前記課題を解決するための具体的手段には、以下の態様が含まれる。
[1] 多孔質基材と、前記多孔質基材の片面または両面に設けられ、アクリル系樹脂およびポリフッ化ビニリデン系樹脂を含む接着性多孔質層と、を備え、前記接着性多孔質層は、前記アクリル系樹脂およびポリフッ化ビニリデン系樹脂が混合された状態で含まれた多孔質構造を有しており、前記接着性多孔質層において、前記アクリル系樹脂およびポリフッ化ビニリデン系樹脂の合計質量に対して、前記アクリル系樹脂は2〜40質量%含まれており、前記アクリル系樹脂は、単量体成分としてアクリル系モノマーとスチレン系モノマーを含む共重合体であり、前記アクリル系樹脂の重量平均分子量は1万〜50万である、非水系二次電池用セパレータ。
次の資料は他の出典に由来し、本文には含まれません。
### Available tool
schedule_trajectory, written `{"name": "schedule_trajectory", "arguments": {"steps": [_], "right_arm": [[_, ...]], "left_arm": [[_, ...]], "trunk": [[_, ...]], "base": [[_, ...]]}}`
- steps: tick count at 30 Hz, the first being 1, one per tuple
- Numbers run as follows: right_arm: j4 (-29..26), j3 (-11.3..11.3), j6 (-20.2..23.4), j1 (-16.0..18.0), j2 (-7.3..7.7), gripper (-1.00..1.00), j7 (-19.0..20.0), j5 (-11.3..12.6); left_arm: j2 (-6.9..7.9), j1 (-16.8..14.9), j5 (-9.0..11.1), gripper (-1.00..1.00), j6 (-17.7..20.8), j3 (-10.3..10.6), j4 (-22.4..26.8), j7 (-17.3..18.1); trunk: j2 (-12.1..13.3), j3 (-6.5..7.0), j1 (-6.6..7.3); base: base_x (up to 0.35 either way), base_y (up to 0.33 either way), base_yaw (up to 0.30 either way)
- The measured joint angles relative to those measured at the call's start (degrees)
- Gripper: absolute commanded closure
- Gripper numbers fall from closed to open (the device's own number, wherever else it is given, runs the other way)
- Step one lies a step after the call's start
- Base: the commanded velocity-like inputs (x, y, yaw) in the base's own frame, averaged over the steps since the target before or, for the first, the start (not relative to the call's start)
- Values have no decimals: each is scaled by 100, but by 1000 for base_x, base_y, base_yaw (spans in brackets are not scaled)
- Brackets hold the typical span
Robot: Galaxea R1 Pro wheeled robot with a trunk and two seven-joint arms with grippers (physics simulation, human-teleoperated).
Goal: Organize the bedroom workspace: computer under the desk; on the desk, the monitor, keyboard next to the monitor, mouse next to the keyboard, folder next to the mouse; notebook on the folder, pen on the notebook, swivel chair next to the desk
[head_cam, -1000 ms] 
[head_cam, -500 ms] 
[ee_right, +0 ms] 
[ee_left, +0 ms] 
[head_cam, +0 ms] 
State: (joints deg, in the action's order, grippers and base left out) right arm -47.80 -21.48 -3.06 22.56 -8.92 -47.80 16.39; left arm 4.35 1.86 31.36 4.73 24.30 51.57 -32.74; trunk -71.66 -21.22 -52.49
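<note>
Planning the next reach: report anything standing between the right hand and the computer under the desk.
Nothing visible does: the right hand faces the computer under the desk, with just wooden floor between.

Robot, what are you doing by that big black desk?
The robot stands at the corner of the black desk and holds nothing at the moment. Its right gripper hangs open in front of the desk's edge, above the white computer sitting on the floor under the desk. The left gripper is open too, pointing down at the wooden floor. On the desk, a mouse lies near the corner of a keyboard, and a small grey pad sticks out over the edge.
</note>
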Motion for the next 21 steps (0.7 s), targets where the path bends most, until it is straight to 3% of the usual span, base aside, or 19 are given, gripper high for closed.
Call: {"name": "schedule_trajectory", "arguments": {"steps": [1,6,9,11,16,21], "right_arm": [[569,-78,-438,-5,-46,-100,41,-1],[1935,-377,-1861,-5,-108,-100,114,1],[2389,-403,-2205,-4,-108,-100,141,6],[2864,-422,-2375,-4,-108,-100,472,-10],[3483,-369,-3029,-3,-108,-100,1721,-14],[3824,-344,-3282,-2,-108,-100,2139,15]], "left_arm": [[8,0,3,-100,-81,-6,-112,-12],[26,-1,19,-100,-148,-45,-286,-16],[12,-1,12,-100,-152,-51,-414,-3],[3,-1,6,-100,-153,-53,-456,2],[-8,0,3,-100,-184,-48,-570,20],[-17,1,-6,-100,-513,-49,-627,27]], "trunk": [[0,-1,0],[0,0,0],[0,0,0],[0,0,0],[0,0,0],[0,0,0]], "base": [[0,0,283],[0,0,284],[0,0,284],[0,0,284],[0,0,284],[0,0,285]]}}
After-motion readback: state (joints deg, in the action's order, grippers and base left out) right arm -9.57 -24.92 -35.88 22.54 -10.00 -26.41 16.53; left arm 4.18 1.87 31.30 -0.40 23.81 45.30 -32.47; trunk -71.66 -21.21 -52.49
[2] 前記アクリル系樹脂は、単量体成分としてアクリル系モノマー、スチレン系モノマー、および不飽和カルボン酸無水物を含む共重合体である、[1]に記載の非水系二次電池用セパレータ。
[3] 前記アクリル系モノマーが、アクリル酸、アクリル酸塩、アクリル酸エステル、メタクリル酸、メタクリル酸塩、メタクリル酸エステルからなる群より選ばれる1種以上である、[1]〜[2]のいずれかに記載の非水系二次電池用セパレータ。
[4] 前記ポリフッ化ビニリデン系樹脂は、単量体成分としてフッ化ビニリデンおよびヘキサフルオロプロピレンを含む共重合体であり、当該共重合体におけるヘキサフルオロプロピレン単量体成分の含有量が3質量%〜20質量%であり、且つ、当該共重合体の重量平均分子量が10万〜150万である、[1]〜[3]のいずれかに記載の非水系二次電池用セパレータ。
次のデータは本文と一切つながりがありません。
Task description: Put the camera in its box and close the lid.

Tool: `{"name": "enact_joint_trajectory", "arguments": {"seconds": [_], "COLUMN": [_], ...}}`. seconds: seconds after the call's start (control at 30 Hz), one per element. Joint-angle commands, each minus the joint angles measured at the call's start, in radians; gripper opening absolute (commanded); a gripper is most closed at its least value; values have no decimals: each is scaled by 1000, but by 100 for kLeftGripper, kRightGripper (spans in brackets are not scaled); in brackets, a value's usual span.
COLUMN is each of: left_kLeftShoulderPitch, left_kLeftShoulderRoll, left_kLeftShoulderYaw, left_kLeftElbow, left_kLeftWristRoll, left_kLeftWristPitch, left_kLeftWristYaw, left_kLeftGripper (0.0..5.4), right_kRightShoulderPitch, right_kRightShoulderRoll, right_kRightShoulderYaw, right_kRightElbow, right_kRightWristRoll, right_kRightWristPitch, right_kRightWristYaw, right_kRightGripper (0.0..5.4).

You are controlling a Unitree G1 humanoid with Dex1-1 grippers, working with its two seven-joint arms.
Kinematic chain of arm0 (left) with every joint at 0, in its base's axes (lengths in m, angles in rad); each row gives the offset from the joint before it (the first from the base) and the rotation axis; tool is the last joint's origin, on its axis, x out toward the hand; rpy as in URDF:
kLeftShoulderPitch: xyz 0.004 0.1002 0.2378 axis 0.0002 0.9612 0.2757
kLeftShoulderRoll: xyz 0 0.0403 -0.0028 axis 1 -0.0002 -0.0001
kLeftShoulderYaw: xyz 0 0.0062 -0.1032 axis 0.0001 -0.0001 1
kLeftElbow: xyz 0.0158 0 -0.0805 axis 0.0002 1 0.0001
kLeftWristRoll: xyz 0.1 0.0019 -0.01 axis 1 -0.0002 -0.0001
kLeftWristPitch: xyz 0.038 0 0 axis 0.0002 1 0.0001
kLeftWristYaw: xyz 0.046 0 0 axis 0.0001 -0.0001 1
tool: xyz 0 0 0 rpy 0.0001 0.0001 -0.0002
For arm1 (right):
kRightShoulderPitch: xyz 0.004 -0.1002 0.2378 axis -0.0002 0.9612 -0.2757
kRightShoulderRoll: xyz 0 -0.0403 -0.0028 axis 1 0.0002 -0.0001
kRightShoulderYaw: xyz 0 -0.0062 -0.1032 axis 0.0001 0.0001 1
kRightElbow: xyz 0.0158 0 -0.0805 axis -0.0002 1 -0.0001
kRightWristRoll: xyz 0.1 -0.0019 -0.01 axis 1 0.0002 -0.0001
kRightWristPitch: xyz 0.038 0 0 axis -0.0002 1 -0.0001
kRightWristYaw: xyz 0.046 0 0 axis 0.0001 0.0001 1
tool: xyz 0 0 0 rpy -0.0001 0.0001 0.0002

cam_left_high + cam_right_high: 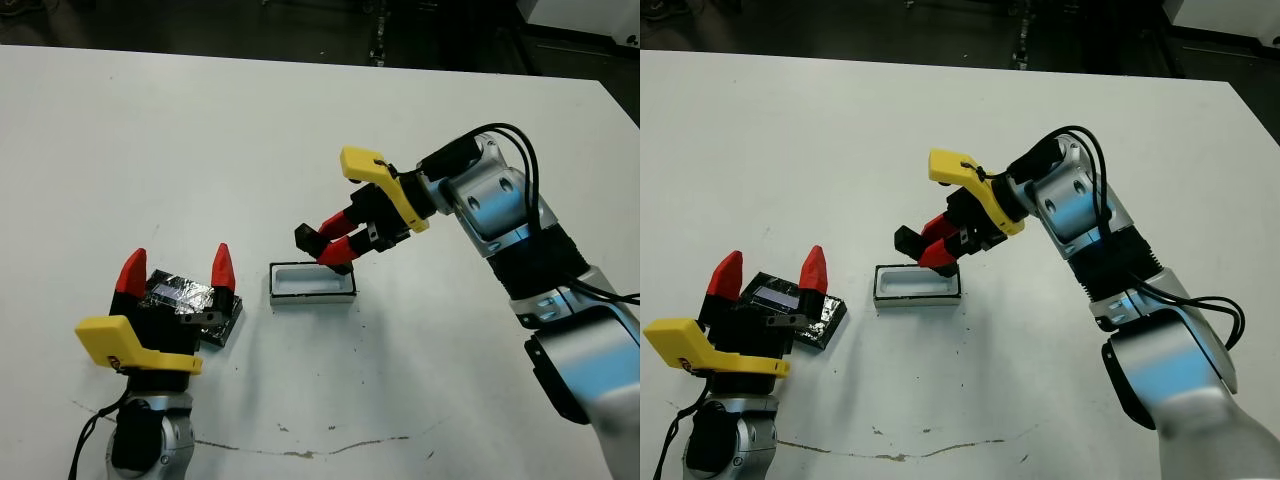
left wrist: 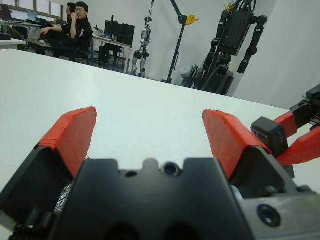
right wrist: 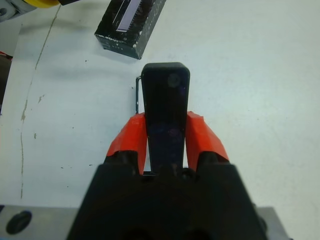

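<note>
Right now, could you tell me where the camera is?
The camera is off the table, clamped in the right gripper just above the open box near the table's middle; the lid lies to its left, under the left gripper.

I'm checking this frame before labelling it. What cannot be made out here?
- Box: its right end, head views, hidden by the right gripper and camera.
- Lid: partly covered by the left gripper, head views.
- Box in the right wrist view: almost wholly behind the camera.
</note>
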Motion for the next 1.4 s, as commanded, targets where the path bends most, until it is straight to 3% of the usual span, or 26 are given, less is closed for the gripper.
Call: {"name": "enact_joint_trajectory", "arguments": {"seconds": [0.03,0.27,0.6,0.77,1.03,1.4], "left_kLeftShoulderPitch": [7,8,13,15,15,16], "left_kLeftShoulderRoll": [4,2,0,-4,-6,-5], "left_kLeftShoulderYaw": [-2,0,-7,-8,-11,-13], "left_kLeftElbow": [7,10,10,15,15,16], "left_kLeftWristRoll": [11,-10,11,1,4,3], "left_kLeftWristPitch": [3,2,5,-8,-8,-5], "left_kLeftWristYaw": [1,-8,5,-3,3,4], "left_kLeftGripper": [540,540,540,540,540,540], "right_kRightShoulderPitch": [8,14,27,30,39,46], "right_kRightShoulderRoll": [-21,-19,-17,-12,-1,-17], "right_kRightShoulderYaw": [8,15,36,47,52,82], "right_kRightElbow": [-9,5,17,36,71,42], "right_kRightWristRoll": [16,26,28,23,24,-2], "right_kRightWristPitch": [12,-18,-50,-113,-156,-162], "right_kRightWristYaw": [-11,-13,-25,-29,-35,-46], "right_kRightGripper": [169,169,169,169,169,168]}}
[5] 前記接着性多孔質層は、内部に多数の微細孔を有し前記微細孔が連結された構造であるか、又は前記アクリル系樹脂及び前記ポリフッ化ビニリデン系樹脂が分子レベルで相溶化ないし均一に混合された状態でフィブリル状体を形成し、前記多数のフィブリル状体が一体的に連結した三次元網目状構造である、[1]〜[4]のいずれかに記載の非水系二次電池用セパレータ。
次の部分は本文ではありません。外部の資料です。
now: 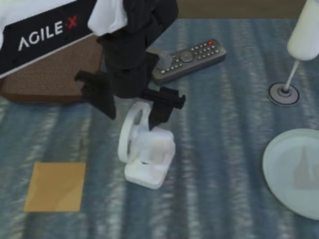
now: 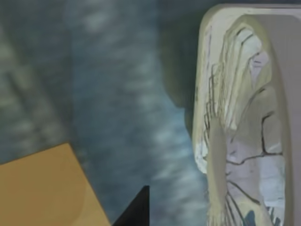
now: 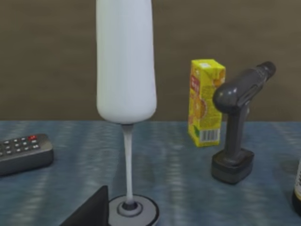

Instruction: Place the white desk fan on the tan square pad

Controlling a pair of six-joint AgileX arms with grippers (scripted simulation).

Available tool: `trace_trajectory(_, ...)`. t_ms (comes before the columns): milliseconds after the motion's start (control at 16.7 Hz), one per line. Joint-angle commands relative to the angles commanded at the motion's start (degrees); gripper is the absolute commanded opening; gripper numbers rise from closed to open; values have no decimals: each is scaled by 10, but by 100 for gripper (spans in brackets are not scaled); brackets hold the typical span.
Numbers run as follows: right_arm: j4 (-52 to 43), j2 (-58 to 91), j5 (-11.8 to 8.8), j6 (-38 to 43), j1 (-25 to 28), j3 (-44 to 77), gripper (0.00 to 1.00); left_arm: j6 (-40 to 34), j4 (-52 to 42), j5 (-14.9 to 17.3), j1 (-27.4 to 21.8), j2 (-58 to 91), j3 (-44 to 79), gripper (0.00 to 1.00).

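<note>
Left gripper (image 1: 133, 107) above the white desk fan (image 1: 147, 152).
Fingers spread wide, straddling the grille; tan square pad (image 1: 56, 186) lies near the counter's (image 1: 219, 149) front-left corner.

The small all-white plastic desk fan (image 1: 147, 152) stands on a tabletop (image 1: 224, 164) streaked in blue-grey and pale bands, with the plain tan square pad (image 1: 56, 186) a flat mustard. The remote control (image 1: 189, 59) is dark grey with one red button, and the juice carton (image 3: 205, 109) is bright yellow with orange print.
</note>
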Motion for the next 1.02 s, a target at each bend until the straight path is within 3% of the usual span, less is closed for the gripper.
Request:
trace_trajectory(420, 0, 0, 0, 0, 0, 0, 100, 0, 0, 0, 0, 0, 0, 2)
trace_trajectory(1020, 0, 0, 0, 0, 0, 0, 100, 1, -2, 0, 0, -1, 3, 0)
] 正極と、負極と、前記正極及び前記負極の間に配置された[1]〜[]のいずれかに記載の非水系二次電池用セパレータとを備え、リチウムのドープ・脱ドープにより起電力を得る非水系二次電池。
本開示によれば、ポリフッ化ビニリデン系樹脂を含む接着性多孔質層を備えたセパレータであって、ドライヒートプレスによる電極との接着性が良好で、かつ、その後電解液浸漬後も電極との接着性に優れる非水系二次電池用セパレータが提供される。
以下に、本開示の実施形態について説明する。これらの説明及び実施例は実施形態を例示するものであり、実施形態の範囲を制限するものではない。
本開示において「〜」を用いて示された数値範囲は、「〜」の前後に記載される数値をそれぞれ最小値及び最大値として含む範囲を示す。
本開示において「工程」との語は、独立した工程だけでなく、他の工程と明確に区別できない場合であってもその工程の所期の目的が達成されれば、本用語に含まれる。
本開示において組成物中の各成分の量について言及する場合、組成物中に各成分に該当する物質が複数種存在する場合には、特に断らない限り、組成物中に存在する当該複数種の物質の合計量を意味する。
本開示において、「機械方向」とは、長尺状に製造される多孔質基材及びセパレータにおいて長尺方向を意味し、「幅方向」とは、「機械方向」に直交する方向を意味する。本開示において、「機械方向」を「MD方向」ともいい、「幅方向」を「TD方向」ともいう。
本明細書において、共重合体の「単量体成分」とは、共重合体の構成成分であって、単量体が重合してなる構成単位を意味する。
<非水系二次電池用セパレータ>
本開示の非水系二次電池用セパレータ(「セパレータ」ともいう。)は、多孔質基材と、多孔質基材の片面又は両面に設けられた接着性多孔質層とを備える。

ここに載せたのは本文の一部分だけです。